Self le chiama le Happy eaters, le mangione felici (che in inglese storpia l’Happy easter che invece vuol dire buona pasqua, ndr). E, dati scientifici alla mano, non hanno mai fatto una dieta prima dei 20 anni. Questo secondo un’inchiesta condotta su 4000 donne dalla dottoressa Cynthia M. Bulik, direttrice del programma di disordini alimentari dell’Università del North Carolina.

Le donne felici mangiano a colazione, pranzo e cena.

E diciamo che questo aiuta sicuramente ad avere un ordine mentale e alimentare che non ti porta poi a spiluccare qui e là ad ogni ora del giorno. Se a questi tre pasti si aggiunge anche il fatto che essi sono composti in modo salutare da una parte di carboidrati, proteine e molti vegetali, siamo già a più di metà dell’opera. Ma questo non è necessario leggerlo su nessuna ricerca scientifica.

le donne felici mangiano

Le donne felici mangiano, e si pesano.

Ma non compulsivamente come dicevo poche righe sopra. Perché le happy eaters sanno che il peso fluttua giornalmente e dipende da tanti fattori, non ultima la forchettata nel piatto del figlio. Ma questo non comporta necessariamente un innalzamento del livello di guardia sull’alimentazione regolare.

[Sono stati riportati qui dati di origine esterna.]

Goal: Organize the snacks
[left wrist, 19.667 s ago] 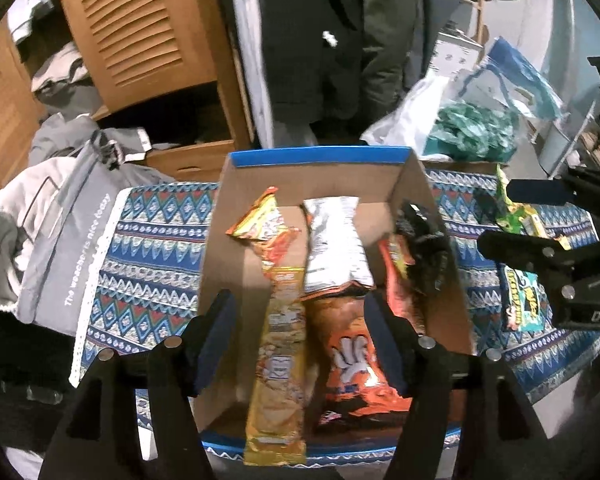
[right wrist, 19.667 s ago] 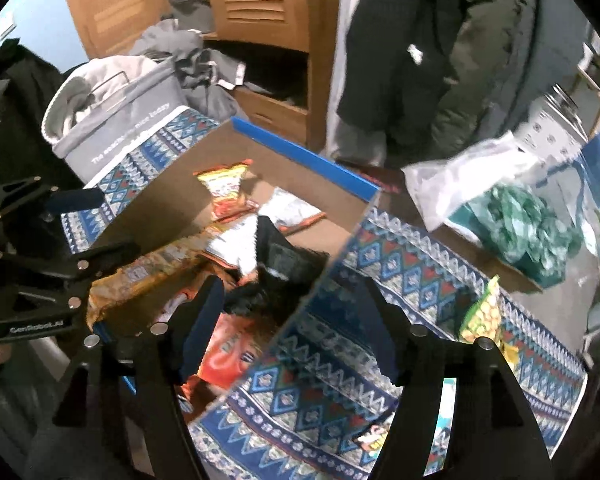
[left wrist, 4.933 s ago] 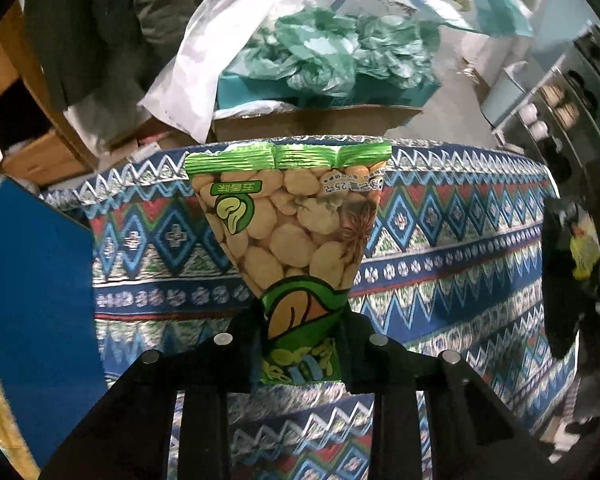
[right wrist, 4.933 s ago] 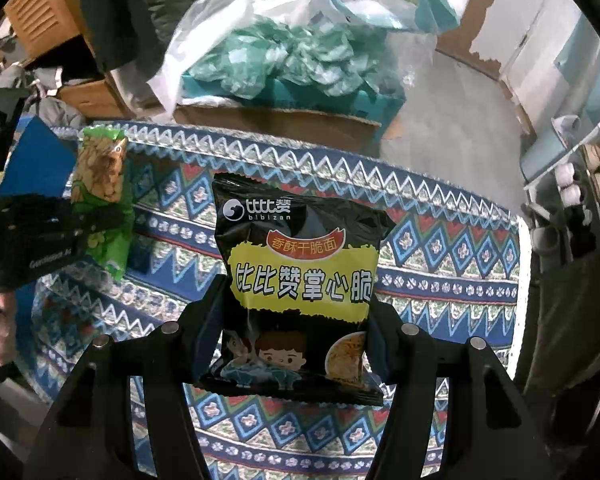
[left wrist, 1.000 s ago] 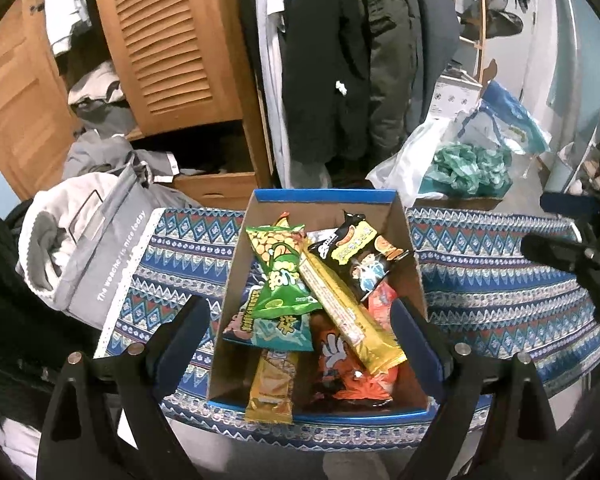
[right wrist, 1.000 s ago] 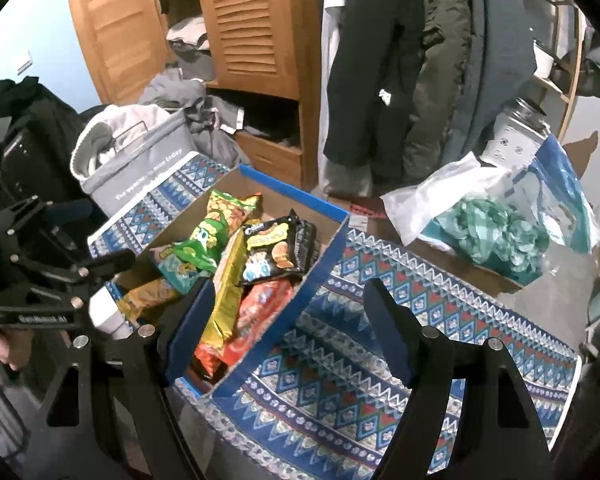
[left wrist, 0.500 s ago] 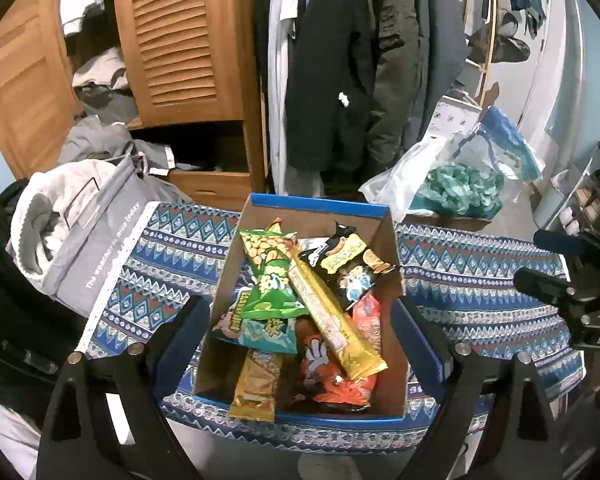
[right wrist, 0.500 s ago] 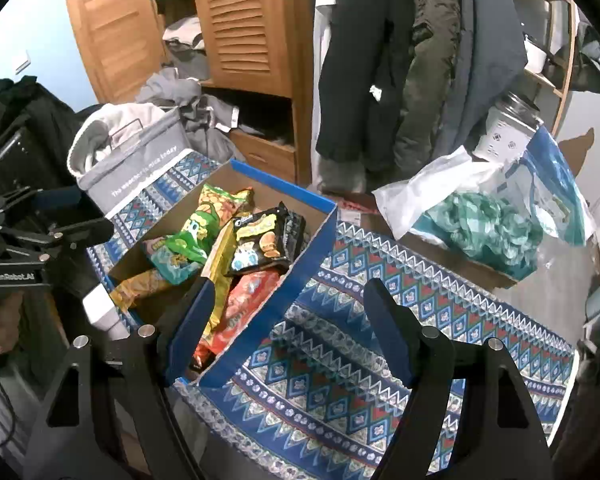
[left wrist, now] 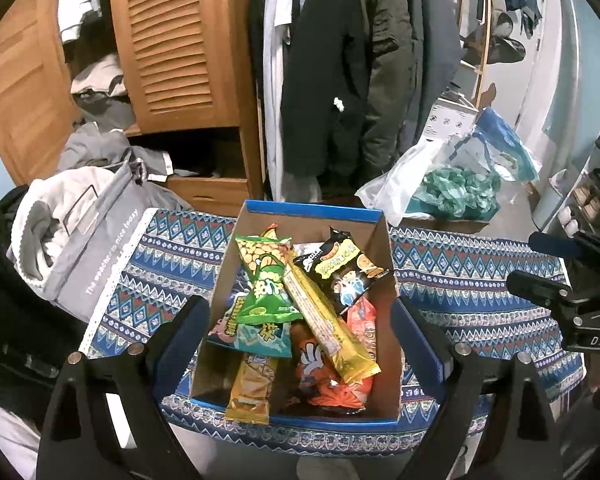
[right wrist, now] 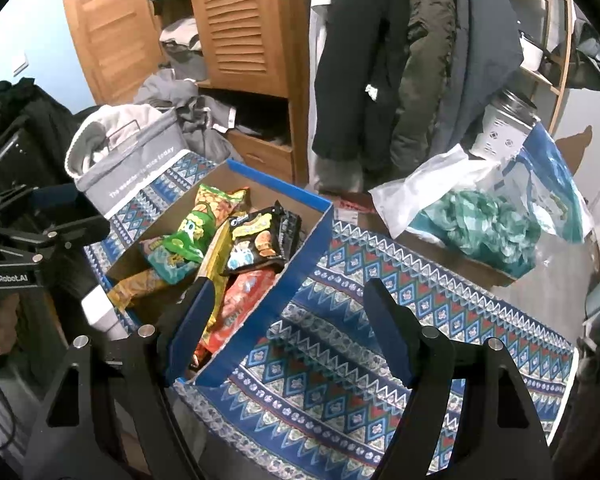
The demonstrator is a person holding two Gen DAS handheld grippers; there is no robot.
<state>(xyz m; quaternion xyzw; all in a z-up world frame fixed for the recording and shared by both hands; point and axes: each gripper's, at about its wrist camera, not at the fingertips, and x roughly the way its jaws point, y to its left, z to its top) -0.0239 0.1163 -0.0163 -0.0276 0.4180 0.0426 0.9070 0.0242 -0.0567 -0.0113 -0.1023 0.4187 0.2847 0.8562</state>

Le donne felici mangiano anche un pacco di patatine al cinema.

Ma sanno quando è ora di smettere. Conosco ad esempio un’amica che durante la settimana svolge regolarmente attività fisica, controlla la sua alimentazione, e poi il sabato diventa come Mister Hyde, trangugia cantucci a chili e pizze a camionate.

E non ingrassa.

Le happy eaters inoltre sanno che le donne hanno taglie diverse. E non tutte devono necessariamente entrare in una 38. Anzi. Perchè non a tutti gli uomini piacciono le donne che entrano in una 38. E neanche a tutte le donne.

Le donne felici mangiano ma fanno attività fisica. La fanno ma senza ansia. Non perché devono dimagrire, ma perché devono stare bene. Ascoltano il loro corpo, riposano quando è necessario e mettono la marcia quando riescono.

le donne felici mangiano

Okay, dopo questi consigli mi sento proprio una “sad eater” una mangiona triste, perché non faccio assolutamente nulla di tutto ciò. Ma ne sono consapevole, e so anche che tutti questi consigli sono sacrosanti.

Tra questi 6 uno però è il mio preferito. Ed è quello che dice che le donne hanno misure diverse.

E allora, care mangione tristi e felici, facciamo tesoro almeno di questo: al di là della dieta, impariamo a capire che mangiare bene vuol dire vivere meglio, e soprattutto accettiamo le nostre forme a prescindere dalle bilance.